Activity -
Please transcribe the listing below in full, exactly as written, leaving out its pictures.

==== Source material ====

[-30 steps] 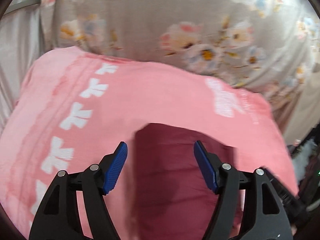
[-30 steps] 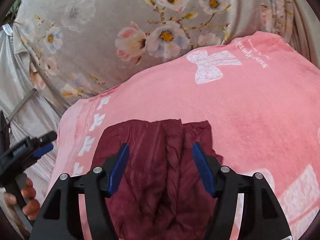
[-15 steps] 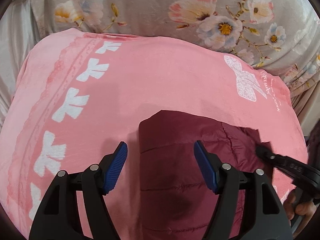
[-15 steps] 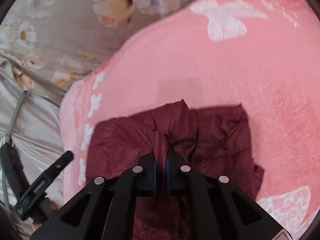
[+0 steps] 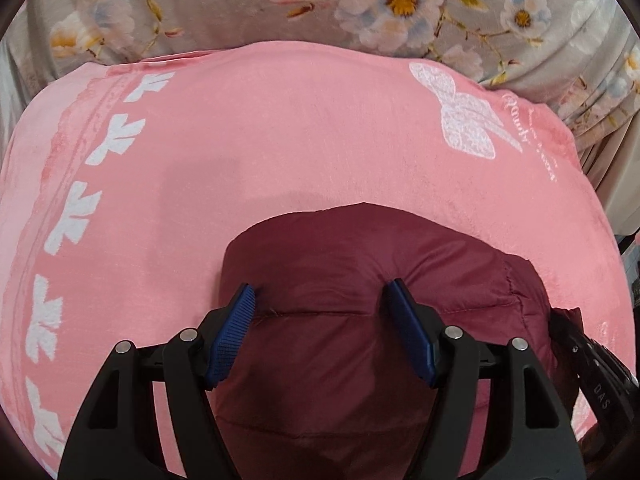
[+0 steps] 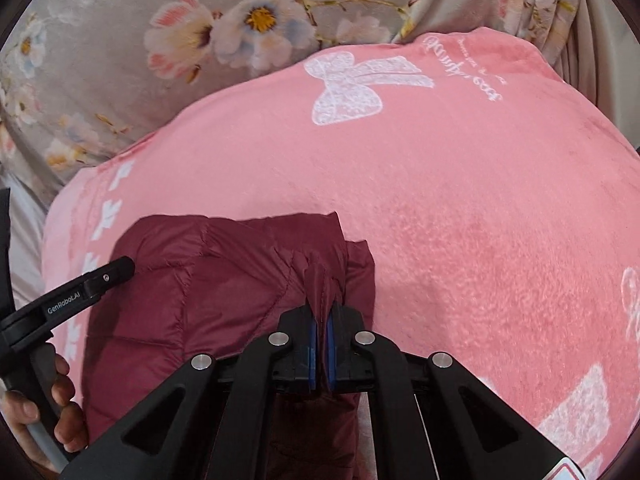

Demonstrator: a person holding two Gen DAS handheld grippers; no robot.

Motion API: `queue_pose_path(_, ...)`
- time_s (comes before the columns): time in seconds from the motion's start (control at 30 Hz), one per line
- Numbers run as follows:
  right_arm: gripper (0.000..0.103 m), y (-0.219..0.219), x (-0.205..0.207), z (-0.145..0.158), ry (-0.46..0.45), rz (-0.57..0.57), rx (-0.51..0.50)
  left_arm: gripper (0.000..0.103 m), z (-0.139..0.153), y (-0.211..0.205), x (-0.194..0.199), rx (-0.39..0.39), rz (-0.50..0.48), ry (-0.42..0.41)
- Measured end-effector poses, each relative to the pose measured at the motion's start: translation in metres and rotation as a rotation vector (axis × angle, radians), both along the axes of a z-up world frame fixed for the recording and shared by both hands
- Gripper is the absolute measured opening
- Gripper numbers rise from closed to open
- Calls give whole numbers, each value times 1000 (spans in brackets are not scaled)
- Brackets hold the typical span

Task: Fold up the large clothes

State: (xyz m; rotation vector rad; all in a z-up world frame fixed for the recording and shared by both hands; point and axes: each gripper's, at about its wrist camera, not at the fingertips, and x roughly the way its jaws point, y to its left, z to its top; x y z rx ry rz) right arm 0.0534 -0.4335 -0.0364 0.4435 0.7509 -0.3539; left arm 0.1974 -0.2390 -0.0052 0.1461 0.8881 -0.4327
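Although the jacket [image 6: 224, 292] already lies as a compact quilted bundle near the blanket's [image 6: 460, 216] near-left edge, folding looks unfinished: the right gripper [image 6: 320, 334] pinches its right edge, while the left gripper [image 5: 320, 336] spreads apart over its left part.
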Motion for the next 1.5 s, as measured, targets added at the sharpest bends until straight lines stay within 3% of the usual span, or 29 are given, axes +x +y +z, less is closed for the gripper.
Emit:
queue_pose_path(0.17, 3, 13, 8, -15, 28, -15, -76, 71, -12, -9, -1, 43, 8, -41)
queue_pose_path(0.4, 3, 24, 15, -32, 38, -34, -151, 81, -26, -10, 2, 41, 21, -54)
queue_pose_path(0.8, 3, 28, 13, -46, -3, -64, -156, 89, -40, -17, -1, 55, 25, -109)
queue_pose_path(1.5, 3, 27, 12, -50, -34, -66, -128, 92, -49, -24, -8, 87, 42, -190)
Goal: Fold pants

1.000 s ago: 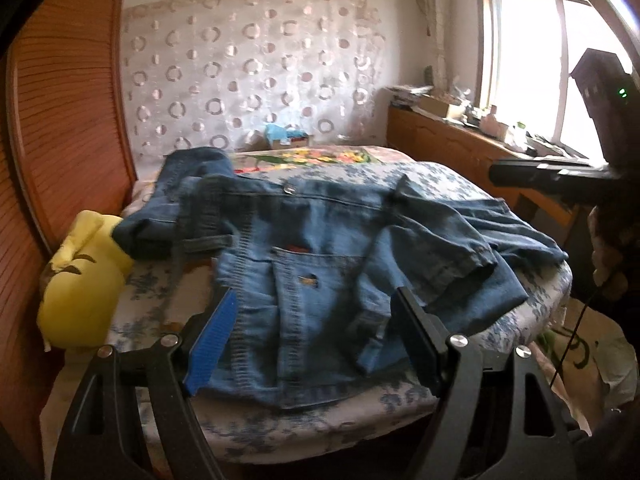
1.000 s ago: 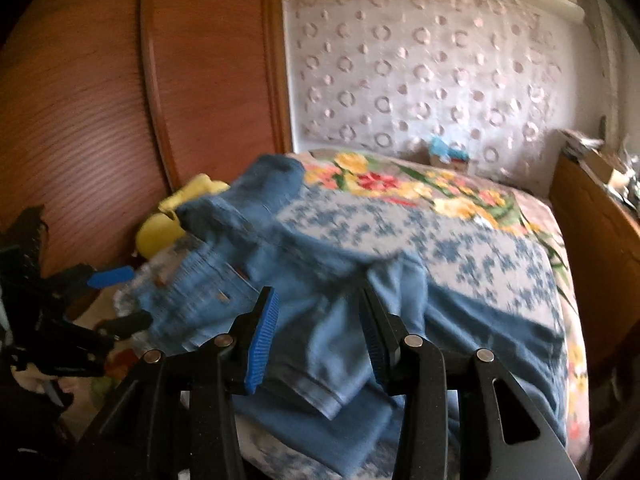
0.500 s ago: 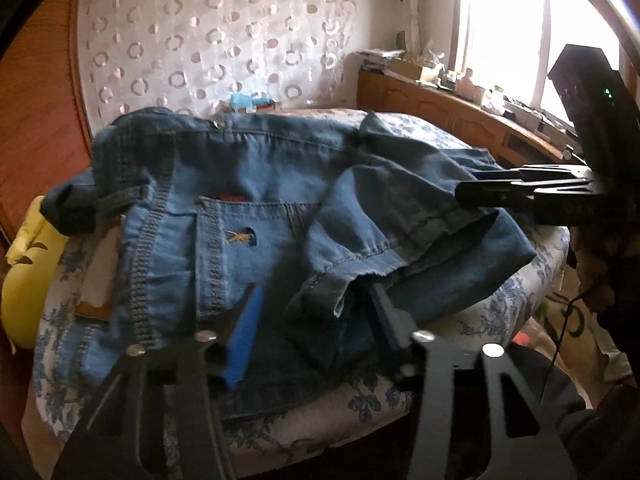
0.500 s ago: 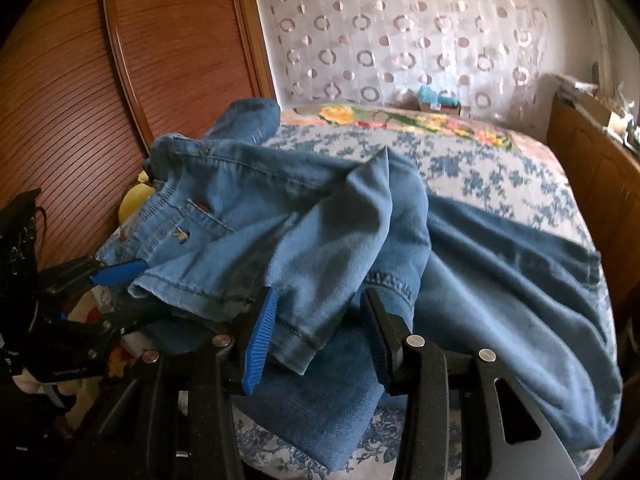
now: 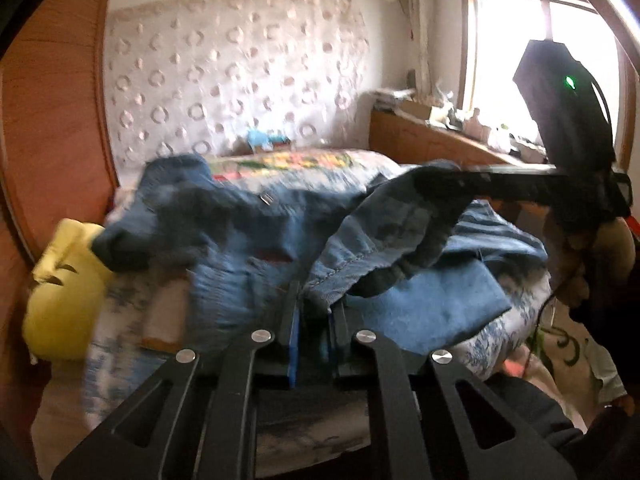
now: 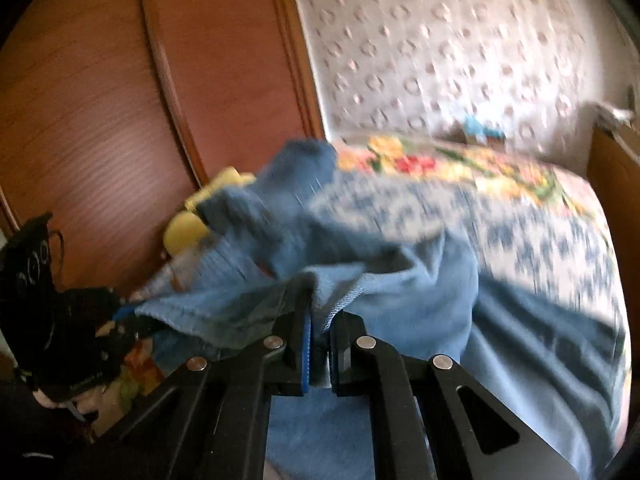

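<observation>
Writing or brands: none legible in either view; a small dark patch on the pants (image 5: 280,256) near the waistband is too blurred to read. Item held: blue denim pants, heaped on the near end of the bed (image 6: 540,240), one leg trailing down the near right side in my right view. My left claw (image 5: 314,312) is closing with a hemmed fold of the denim pinched between its blue-lined pads. My right claw (image 6: 318,320) is clamped tight on another bunched edge of the same pants; seen from my left view it (image 5: 452,184) holds the cloth raised above the heap. Surface: bed with a blue-and-white flowered cover, a brighter yellow, red and green flowered cover (image 6: 460,164) toward the far end. A yellow cushion (image 5: 60,292) lies at the bed's left edge, against a reddish wooden panel (image 6: 120,100). Room: pale wall hanging with ring pattern (image 5: 240,76) behind the bed, a small blue object at its foot, too blurred to name; a window (image 5: 540,64), overexposed; a wooden sideboard (image 5: 432,140) below it carrying clutter I cannot make out. Both views are smeared by motion, so seams and pockets are indistinct. Each view's lower part is covered by my own claw's black frame.
</observation>
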Demonstrator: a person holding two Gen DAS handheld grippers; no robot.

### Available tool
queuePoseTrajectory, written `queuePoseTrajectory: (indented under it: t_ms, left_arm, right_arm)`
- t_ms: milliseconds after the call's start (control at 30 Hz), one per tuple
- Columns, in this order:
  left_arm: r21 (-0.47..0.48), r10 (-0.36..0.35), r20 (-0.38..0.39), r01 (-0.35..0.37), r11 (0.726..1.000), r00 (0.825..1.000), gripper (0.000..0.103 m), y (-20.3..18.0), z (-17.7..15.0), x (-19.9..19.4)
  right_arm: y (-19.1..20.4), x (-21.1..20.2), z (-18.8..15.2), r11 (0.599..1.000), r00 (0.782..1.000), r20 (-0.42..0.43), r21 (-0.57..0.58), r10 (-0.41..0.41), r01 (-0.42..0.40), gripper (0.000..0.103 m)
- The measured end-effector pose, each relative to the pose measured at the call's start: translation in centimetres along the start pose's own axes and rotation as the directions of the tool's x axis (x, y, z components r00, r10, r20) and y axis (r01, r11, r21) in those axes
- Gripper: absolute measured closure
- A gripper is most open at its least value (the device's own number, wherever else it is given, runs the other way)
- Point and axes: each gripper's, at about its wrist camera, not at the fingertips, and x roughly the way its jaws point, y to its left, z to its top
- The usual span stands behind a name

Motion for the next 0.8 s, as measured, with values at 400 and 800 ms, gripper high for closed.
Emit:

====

Answer to this task -
[-30 steps] 
[-30 steps] 
[-15 steps] 
[-15 steps] 
[+0 steps] 
[+0 steps] 

Demonstrator: a person holding two Gen DAS handheld grippers; no robot.

Motion API: `queue_pose_path(_, ...)`
- time_s (comes before the columns): time in seconds from the motion's start (control at 30 Hz), one per line
- Numbers run as follows:
  right_arm: gripper (0.000..0.103 m), y (-0.219..0.219), x (-0.205..0.207), z (-0.145..0.158), ry (-0.46..0.45), rz (-0.57..0.57), rx (-0.51..0.50)
  left_arm: gripper (0.000..0.103 m), z (-0.139..0.153), y (-0.211..0.205), x (-0.194..0.199), rx (-0.39..0.39), rz (-0.50..0.48), ry (-0.42..0.41)
- Measured end-effector poses, each relative to the pose measured at the motion's start: translation in metres and rotation as a rotation vector (axis × angle, radians), both along the axes of a z-up world frame fixed for the recording and shared by both hands
- Gripper is the absolute measured opening
- Gripper numbers rise from closed to open
- Calls give whole numbers, each value times 1000 (spans in brackets are not scaled)
- Brackets hold the typical span

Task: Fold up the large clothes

State: (xyz m; rotation vector rad; all in a z-up world frame fixed for the recording and shared by both hands; point and axes: each gripper's, at about its wrist camera, not at the fingertips, and x roughly the way its jaws point, y to its left, z to its top; x y z rx ry rz) right arm 0.0534 -0.4335 -0.0364 0.4435 0.7509 -0.3539; left arm 0.1974 -0.2390 -0.0052 0.1461 0.8881 -0.4327
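Although the jacket [image 6: 224, 292] already lies as a compact quilted bundle near the blanket's [image 6: 460, 216] near-left edge, folding looks unfinished: the right gripper [image 6: 320, 334] pinches its right edge, while the left gripper [image 5: 320, 336] spreads apart over its left part.
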Motion for the next 1.5 s, as measured, targets added at the sharpest bends until straight lines stay within 3% of the usual span, or 29 are given, axes +x +y +z, less is closed for the gripper.
Emit:
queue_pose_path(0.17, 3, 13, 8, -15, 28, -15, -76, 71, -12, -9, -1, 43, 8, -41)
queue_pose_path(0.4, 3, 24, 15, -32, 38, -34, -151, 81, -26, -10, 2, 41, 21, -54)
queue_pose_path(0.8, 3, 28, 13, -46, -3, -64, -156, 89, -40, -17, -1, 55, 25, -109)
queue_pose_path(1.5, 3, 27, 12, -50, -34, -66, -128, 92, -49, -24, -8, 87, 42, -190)
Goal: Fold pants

1.000 s ago: 
1.000 s ago: 
0.500 s ago: 
0.500 s ago: 
now: 
now: 

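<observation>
Writing or brands: none legible in either view; a small dark patch on the pants (image 5: 280,256) near the waistband is too blurred to read. Item held: blue denim pants, heaped on the near end of the bed (image 6: 540,240), one leg trailing down the near right side in my right view. My left claw (image 5: 314,312) is closing with a hemmed fold of the denim pinched between its blue-lined pads. My right claw (image 6: 318,320) is clamped tight on another bunched edge of the same pants; seen from my left view it (image 5: 452,184) holds the cloth raised above the heap. Surface: bed with a blue-and-white flowered cover, a brighter yellow, red and green flowered cover (image 6: 460,164) toward the far end. A yellow cushion (image 5: 60,292) lies at the bed's left edge, against a reddish wooden panel (image 6: 120,100). Room: pale wall hanging with ring pattern (image 5: 240,76) behind the bed, a small blue object at its foot, too blurred to name; a window (image 5: 540,64), overexposed; a wooden sideboard (image 5: 432,140) below it carrying clutter I cannot make out. Both views are smeared by motion, so seams and pockets are indistinct. Each view's lower part is covered by my own claw's black frame.
</observation>
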Demonstrator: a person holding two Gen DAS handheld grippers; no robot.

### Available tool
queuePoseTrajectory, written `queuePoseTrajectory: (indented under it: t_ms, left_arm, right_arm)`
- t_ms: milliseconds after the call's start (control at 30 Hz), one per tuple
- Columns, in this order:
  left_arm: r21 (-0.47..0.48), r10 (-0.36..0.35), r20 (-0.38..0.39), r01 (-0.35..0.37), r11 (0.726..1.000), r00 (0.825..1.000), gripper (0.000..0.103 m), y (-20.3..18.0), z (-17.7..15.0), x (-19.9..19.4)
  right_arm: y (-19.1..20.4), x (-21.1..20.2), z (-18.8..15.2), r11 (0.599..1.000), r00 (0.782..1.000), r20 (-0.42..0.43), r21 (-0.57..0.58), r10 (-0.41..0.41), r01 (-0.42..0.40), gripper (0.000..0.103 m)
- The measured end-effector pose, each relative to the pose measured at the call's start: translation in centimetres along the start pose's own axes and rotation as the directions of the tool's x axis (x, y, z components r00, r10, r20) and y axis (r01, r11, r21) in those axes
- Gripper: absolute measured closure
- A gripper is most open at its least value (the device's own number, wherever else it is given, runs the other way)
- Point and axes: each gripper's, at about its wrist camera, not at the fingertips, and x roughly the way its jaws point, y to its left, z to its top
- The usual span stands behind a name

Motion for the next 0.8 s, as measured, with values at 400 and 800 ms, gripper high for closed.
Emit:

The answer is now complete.